▸ **Provided data**

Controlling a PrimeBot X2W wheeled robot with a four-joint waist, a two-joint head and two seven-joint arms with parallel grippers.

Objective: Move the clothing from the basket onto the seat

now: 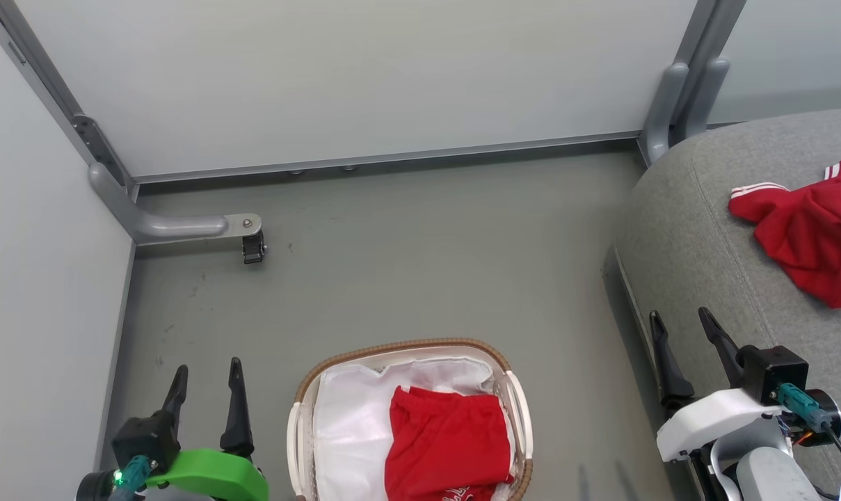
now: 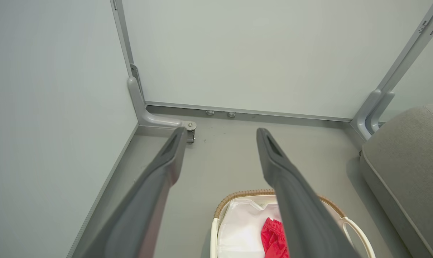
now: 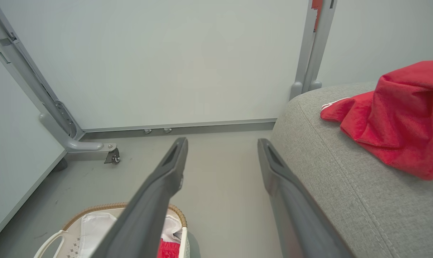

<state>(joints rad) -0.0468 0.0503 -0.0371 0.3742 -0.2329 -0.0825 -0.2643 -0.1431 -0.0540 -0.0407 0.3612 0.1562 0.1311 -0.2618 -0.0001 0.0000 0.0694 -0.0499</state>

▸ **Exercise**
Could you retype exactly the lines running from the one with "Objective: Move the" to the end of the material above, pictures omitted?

▸ **Response to the exercise**
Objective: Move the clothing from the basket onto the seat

now: 
now: 
now: 

<state>(joints rad) -0.0468 0.0503 -0.0371 0.3742 -0.2329 -0.0825 -0.2643 -0.1431 -0.0540 -0.0407 0.3612 0.1562 0.1311 -0.2618 -0.0001 0.0000 0.0694 -0.0499</state>

The answer contains nothing further.